Now, that seemed to me to be a good idea at the time. It's the kind of courtesy that I would extend to defense attorneys and prosecutors all over the country in a case like this. I turned out to be wrong. But when I said that, I was hammered by supporters of these students, who pilloried me for being an apologist for Nifong. I stand by what I did – I would do it again – I think it's a smart thing to do. It just so happens in that one case, it really was as bad as everyone was saying.

Brian Montopoli: Does the media do a good job in any particular area when it comes to covering the law? And is there any particular area where the media does a terrible job when it comes to covering the law?
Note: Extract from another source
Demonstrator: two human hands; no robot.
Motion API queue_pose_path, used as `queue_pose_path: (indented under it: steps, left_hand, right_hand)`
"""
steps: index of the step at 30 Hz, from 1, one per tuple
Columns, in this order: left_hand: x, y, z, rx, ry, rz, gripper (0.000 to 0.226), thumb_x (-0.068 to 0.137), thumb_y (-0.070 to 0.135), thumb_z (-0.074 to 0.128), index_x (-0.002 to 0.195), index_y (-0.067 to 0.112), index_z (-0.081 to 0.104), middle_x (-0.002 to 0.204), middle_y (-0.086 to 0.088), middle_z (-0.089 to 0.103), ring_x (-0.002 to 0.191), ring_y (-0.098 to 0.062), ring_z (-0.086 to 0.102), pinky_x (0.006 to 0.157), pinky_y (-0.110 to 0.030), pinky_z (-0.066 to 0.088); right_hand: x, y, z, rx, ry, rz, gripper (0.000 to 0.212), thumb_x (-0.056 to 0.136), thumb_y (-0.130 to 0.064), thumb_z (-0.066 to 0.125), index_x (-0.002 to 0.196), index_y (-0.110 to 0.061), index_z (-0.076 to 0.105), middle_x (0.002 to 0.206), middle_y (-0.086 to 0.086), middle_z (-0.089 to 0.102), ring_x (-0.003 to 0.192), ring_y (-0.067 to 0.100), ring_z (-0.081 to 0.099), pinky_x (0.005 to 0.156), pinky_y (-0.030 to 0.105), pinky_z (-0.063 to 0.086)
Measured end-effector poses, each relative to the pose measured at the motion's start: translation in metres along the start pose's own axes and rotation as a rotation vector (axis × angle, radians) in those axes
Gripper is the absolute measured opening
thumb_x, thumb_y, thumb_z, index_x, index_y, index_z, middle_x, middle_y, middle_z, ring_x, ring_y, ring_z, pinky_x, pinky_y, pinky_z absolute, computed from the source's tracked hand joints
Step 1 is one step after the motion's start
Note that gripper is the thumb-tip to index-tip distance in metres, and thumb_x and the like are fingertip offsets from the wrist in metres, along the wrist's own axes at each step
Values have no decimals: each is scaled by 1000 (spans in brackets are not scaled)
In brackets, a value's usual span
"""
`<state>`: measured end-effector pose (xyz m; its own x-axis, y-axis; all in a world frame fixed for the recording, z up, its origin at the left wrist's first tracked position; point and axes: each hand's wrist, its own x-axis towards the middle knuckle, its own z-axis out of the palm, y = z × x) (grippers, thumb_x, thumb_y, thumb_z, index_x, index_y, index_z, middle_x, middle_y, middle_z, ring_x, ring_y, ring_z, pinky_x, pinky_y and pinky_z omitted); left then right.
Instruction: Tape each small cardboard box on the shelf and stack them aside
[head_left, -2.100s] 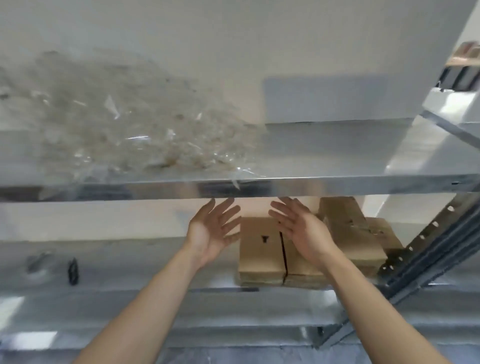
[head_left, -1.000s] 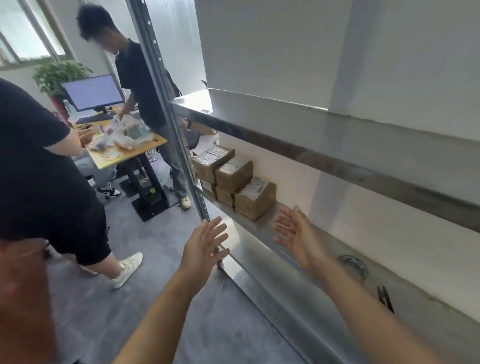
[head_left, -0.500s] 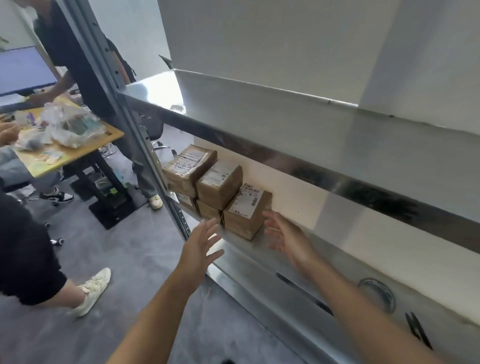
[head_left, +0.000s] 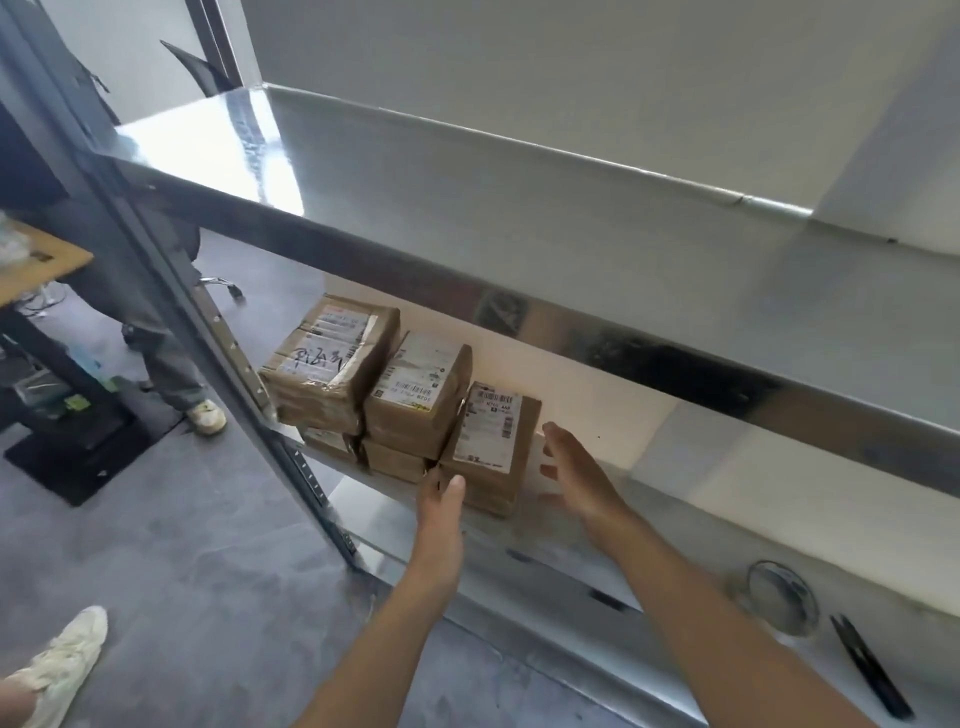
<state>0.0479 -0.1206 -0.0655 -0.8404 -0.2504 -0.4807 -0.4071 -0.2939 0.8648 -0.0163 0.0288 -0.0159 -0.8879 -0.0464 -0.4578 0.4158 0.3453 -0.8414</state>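
On the lower metal shelf (head_left: 561, 530), smooth and dully reflective sheet steel, I see a cluster of brown cardboard boxes, blocky and wrapped in glossy clear tape that wrinkles at the edges. I count five: a wide top-left box (head_left: 327, 364) with a white label and dark handwriting, a top-middle box (head_left: 418, 397) with a barcode label, two lower boxes (head_left: 363, 449) partly hidden beneath those, and the nearest box (head_left: 491, 449), standing alone at the right end of the cluster with a white shipping label on its upper face. It touches the middle stack on its left side and rests directly on the shelf.

Both of my hands flank that nearest box. My left hand (head_left: 441, 499) is at its front lower-left corner, fingers straight and together, thumb up beside the cardboard; I read it as touching the corner, holding nothing. My right hand (head_left: 576, 475) is just beside the box's right side, fingers spread and relaxed, palm facing the box, with a sliver of shelf showing between them.

Farther right on the same shelf lie one clear tape roll (head_left: 782, 597), a flat translucent ring, and one pair of thin black scissors (head_left: 870, 670), well apart from both hands. One upper shelf (head_left: 467, 208) of the same bright metal overhangs the boxes, carried by a grey perforated upright (head_left: 218, 332).
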Motion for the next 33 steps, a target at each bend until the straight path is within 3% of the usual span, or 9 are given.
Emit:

Andrew Cohen: Well, the answer to that question depends entirely on the issue, on the subject. I would love to see the media cover the Supreme Court better. But the Supreme Court doesn't make it easy. The cases that get to the Supreme Court often are not the kind of cases that translate well into electronic media – television or radio.

And as far as complex issues go, the law is not a made for the television beat. It just isn't. Unless you have drama like you had in Anna Nicole or O.J. Simpson. Unless you have characters in a drama that people are familiar with, like O.J. Simpson or Michael Jackson. So it is a challenge, and an opportunity for people who cover the law, to try to humanize it for people. To try to personalize it for people.

Brian Montopoli: When you say the Supreme Court doesn't make it easy, what do you mean by that?

Andrew Cohen: Well, the Supreme Court obviously hasn't opened itself up to cameras. It's just now beginning to release audio tape. To me, the tragedy of the past ten years when it comes to the law is that the legal proceedings that people remember – the O.J. Simpson case, now the Anna Nicole Smith case, maybe the Michael Jackson trial – were actually spectacles. And really rare occurrences in the justice system.

99.9 percent of the time when you have a trial, whether it's a murder trial or a civil case, there is decorum, there is order, there is respect for the law, there is good judging, and good lawyering, and well behaved witnesses, and earnest jurors. And it's a shame, with the exception of Court TV in some cases, that those things don't get through to the American people.

It's a shame that there isn't a federal court TV, where you have federal trials that are televised 24 hours a day. It's a shame that people don't get to hear how smart the lawyers are who practice before the US Supreme Court, and how smart – brilliant – the Justices are. That to me is a tragedy. I don't know that it's going to be changed. But to me it's a tragedy that those things don't come out, and yet people will think when they go to court they're going to get a Judge Seidlin, or when they go to court they're going to get a Judge Ito. And that's the perception, sadly, that many people have.